--- About this task ---
Across all the entries, how many lines hold "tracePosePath"? Answer with that number and nothing else.

—————

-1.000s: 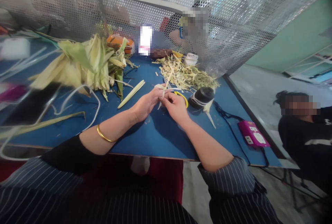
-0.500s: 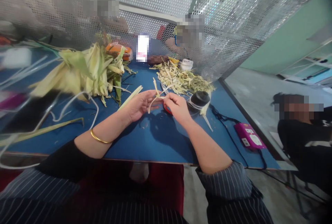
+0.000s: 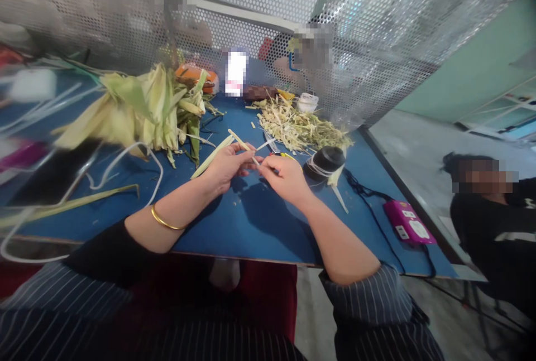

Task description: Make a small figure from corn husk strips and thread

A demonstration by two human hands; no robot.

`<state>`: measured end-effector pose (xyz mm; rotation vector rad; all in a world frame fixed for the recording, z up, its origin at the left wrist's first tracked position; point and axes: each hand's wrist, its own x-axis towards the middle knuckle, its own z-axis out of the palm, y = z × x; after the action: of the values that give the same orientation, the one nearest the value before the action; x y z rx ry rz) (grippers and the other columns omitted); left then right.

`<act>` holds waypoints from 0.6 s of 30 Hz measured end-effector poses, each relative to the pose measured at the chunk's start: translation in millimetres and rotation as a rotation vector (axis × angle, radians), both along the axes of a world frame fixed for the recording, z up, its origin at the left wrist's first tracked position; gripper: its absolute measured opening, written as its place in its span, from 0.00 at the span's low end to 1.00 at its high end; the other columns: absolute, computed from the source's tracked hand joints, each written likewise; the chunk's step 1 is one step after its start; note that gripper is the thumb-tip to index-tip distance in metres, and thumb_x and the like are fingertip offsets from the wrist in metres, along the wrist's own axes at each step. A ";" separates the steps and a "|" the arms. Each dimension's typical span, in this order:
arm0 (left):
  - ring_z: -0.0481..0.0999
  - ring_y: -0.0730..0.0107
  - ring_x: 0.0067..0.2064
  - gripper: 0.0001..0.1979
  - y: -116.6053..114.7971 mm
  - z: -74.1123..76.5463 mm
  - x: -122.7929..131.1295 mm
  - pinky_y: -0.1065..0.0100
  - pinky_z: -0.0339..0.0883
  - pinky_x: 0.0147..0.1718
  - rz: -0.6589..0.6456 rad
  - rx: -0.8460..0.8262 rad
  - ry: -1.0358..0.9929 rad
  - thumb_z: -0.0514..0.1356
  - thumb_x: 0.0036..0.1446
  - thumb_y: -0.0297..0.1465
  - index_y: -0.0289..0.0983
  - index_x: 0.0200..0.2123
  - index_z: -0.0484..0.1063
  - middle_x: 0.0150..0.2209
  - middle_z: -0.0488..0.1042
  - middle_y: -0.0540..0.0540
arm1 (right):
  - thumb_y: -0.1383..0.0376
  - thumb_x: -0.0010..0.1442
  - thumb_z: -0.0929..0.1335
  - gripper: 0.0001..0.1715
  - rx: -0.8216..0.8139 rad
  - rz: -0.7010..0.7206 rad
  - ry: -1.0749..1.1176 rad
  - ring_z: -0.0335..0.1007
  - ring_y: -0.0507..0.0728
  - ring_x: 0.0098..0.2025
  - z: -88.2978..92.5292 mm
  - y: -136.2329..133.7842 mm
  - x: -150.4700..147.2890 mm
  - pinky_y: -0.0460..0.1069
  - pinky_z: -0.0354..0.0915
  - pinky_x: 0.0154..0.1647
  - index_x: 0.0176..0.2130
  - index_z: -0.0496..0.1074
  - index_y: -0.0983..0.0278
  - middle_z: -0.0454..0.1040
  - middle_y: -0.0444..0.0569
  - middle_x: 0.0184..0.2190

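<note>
Between my two hands a thin pale strip of corn husk (image 3: 239,140) is pinched over the blue table. My left hand (image 3: 228,167) grips it with thumb and fingers, its upper end sticking out up and to the left. Fingertips of my right hand (image 3: 285,176) close on the strip's lower end, close against the left fingers. A second pale end juts up to the right from the fingers. Just behind my hands lie scissors (image 3: 272,143), partly hidden. A dark spool wound with pale thread (image 3: 324,163) stands right of my right hand. Flat husk strips (image 3: 211,157) lie beside my left wrist.
Corn husks (image 3: 146,99) are piled at the left, torn husk scraps (image 3: 293,124) at the back right. A phone with a white cable (image 3: 157,168) lies left. A magenta power strip (image 3: 408,221) sits right. A perforated metal screen (image 3: 247,20) rises behind; a person (image 3: 489,221) sits at right.
The husk strip, earlier bent and looped with loose ends, now lies straighter between my fingers. My left fingers have curled in, and my right hand has turned slightly. The view has shifted a little.
</note>
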<state>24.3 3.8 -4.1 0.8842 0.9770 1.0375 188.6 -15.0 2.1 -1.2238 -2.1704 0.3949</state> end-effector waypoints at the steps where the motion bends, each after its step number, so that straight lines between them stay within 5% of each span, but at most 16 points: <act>1: 0.75 0.77 0.27 0.11 0.2 0.1 -0.4 0.75 0.60 0.21 -0.006 0.007 -0.003 0.66 0.51 0.30 0.38 0.37 0.69 0.32 0.79 0.46 | 0.58 0.63 0.63 0.19 0.005 -0.011 0.012 0.62 0.51 0.26 1.4 -1.0 0.4 0.48 0.56 0.31 0.24 0.70 0.62 0.70 0.44 0.23; 7: 0.72 0.78 0.23 0.08 -7.6 8.2 -0.7 0.75 0.55 0.18 -0.201 0.077 0.131 0.65 0.51 0.32 0.36 0.35 0.72 0.31 0.80 0.43 | 0.57 0.60 0.66 0.12 0.228 -0.261 0.247 0.68 0.56 0.36 9.7 -0.7 7.7 0.51 0.63 0.42 0.36 0.75 0.61 0.74 0.49 0.34; 13: 0.73 0.74 0.20 0.10 -17.9 2.7 6.5 0.75 0.53 0.15 -0.435 0.226 0.455 0.59 0.54 0.38 0.37 0.32 0.72 0.31 0.80 0.43 | 0.58 0.57 0.68 0.11 -0.155 -0.120 0.367 0.63 0.51 0.26 2.9 5.3 5.2 0.48 0.61 0.29 0.28 0.73 0.63 0.71 0.43 0.25; 18: 0.76 0.69 0.22 0.14 -14.8 -8.9 5.2 0.73 0.60 0.18 -0.412 0.363 0.619 0.55 0.57 0.41 0.38 0.32 0.72 0.29 0.80 0.46 | 0.64 0.58 0.67 0.07 -0.164 -0.105 0.404 0.60 0.49 0.25 7.1 -2.7 -1.5 0.46 0.59 0.29 0.29 0.70 0.64 0.67 0.42 0.22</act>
<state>29.5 -11.0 -12.9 1.6942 1.0571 0.5933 187.1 -17.7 9.2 -1.2171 -1.7504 0.7203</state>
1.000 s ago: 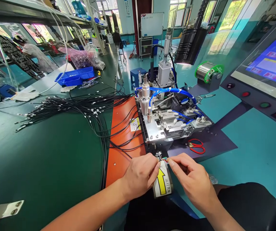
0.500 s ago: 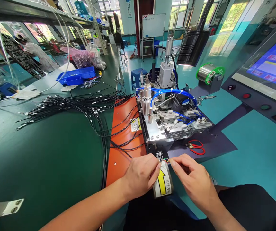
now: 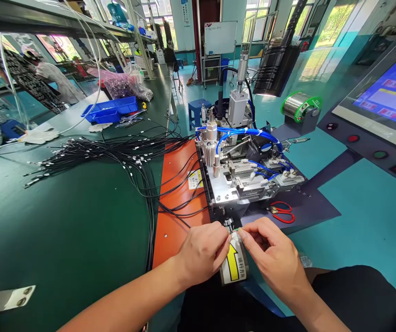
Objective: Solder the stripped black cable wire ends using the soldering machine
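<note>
Fine wires [image 3: 237, 229], qty unclear, are pinched betw. L hand [image 3: 206, 249] & R hand [image 3: 274, 253]. 1 pr red-handled snips [image 3: 284, 215] is seen nearby, 1 spool [image 3: 296, 106] farther off.

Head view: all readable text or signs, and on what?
"运行方向", with a yellow arrow: white label by the left hand.
Too small or blurred to read: sticker on orange plate; green spool; touchscreen; whiteboard; wall sign.
</note>
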A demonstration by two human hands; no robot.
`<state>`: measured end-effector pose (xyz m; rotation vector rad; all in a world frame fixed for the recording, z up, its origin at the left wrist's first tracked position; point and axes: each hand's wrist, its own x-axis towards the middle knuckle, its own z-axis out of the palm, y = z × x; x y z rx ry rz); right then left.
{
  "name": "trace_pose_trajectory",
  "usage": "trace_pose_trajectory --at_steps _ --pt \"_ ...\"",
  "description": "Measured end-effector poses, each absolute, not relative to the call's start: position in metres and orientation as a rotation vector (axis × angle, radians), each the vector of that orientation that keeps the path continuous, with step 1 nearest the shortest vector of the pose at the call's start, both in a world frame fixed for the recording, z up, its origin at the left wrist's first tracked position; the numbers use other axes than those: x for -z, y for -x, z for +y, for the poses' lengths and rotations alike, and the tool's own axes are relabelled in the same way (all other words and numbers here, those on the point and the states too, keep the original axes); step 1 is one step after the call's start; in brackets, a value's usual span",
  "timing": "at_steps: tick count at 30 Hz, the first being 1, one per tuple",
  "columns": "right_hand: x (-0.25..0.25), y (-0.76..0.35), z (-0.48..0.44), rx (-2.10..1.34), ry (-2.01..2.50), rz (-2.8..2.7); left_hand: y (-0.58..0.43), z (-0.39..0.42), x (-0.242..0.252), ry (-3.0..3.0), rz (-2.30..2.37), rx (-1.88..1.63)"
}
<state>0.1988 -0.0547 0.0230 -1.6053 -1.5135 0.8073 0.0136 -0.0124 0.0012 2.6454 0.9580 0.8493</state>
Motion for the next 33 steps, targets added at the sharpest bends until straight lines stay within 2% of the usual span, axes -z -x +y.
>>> trace_pose_trajectory --at_steps 19,33 --pt "-0.022 -0.210 -0.054 -1.138 1.609 -1.373 -0.014 -0.013 -0.003 -2.597 0.956 -0.826" --pt "-0.027 -0.198 -0.050 -0.961 1.603 -1.457 -0.014 -0.012 -0.003 -2.654 0.953 -0.846"
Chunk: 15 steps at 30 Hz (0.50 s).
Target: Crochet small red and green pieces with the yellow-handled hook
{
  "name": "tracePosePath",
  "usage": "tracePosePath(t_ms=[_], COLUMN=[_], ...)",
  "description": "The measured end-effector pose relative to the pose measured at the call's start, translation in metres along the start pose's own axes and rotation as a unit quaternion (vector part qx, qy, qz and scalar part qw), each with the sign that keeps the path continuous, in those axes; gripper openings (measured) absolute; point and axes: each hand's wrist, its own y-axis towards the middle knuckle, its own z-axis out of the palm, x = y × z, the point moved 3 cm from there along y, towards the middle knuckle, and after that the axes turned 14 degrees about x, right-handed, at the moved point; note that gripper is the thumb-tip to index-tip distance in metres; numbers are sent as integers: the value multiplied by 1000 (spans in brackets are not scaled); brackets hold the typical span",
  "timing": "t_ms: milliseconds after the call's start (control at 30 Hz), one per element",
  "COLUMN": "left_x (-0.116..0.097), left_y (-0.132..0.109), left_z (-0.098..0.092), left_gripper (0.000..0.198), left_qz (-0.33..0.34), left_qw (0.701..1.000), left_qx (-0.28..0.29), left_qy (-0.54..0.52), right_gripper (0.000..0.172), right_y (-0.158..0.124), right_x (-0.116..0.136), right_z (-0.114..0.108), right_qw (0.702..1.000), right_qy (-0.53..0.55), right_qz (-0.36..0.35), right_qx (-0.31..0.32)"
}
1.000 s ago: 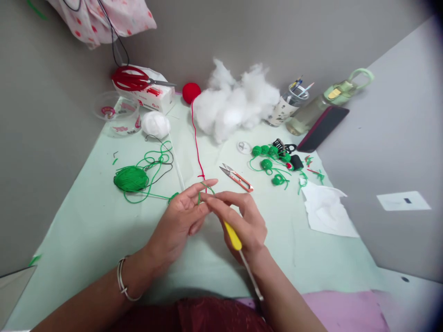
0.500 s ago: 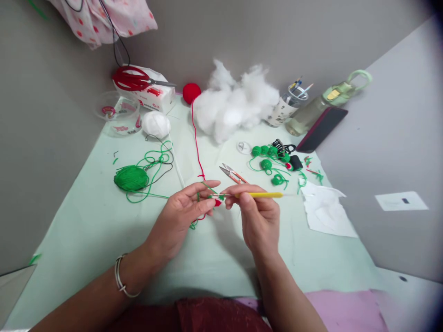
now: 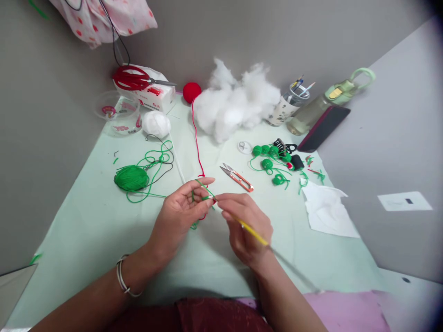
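Note:
My left hand pinches a small green crochet piece with green yarn looped over its forefinger. My right hand grips a yellow-handled crochet hook, its tip at the green piece and its handle slanting down to the right. Green yarn runs left from my fingers to a green yarn ball. A red strand leads from the piece up to a red yarn ball.
Thread snips lie just beyond my hands. Several small green crocheted balls, white stuffing, a white paper, a pen cup, a bottle, a phone, red scissors on a box and a white yarn ball surround them.
The hook swung from pointing down toward me, to level pointing right, to slanting down-right now. My left hand kept its pinch on the green piece and barely shifted.

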Motion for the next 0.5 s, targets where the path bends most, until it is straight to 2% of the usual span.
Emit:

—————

--- The completed task ---
2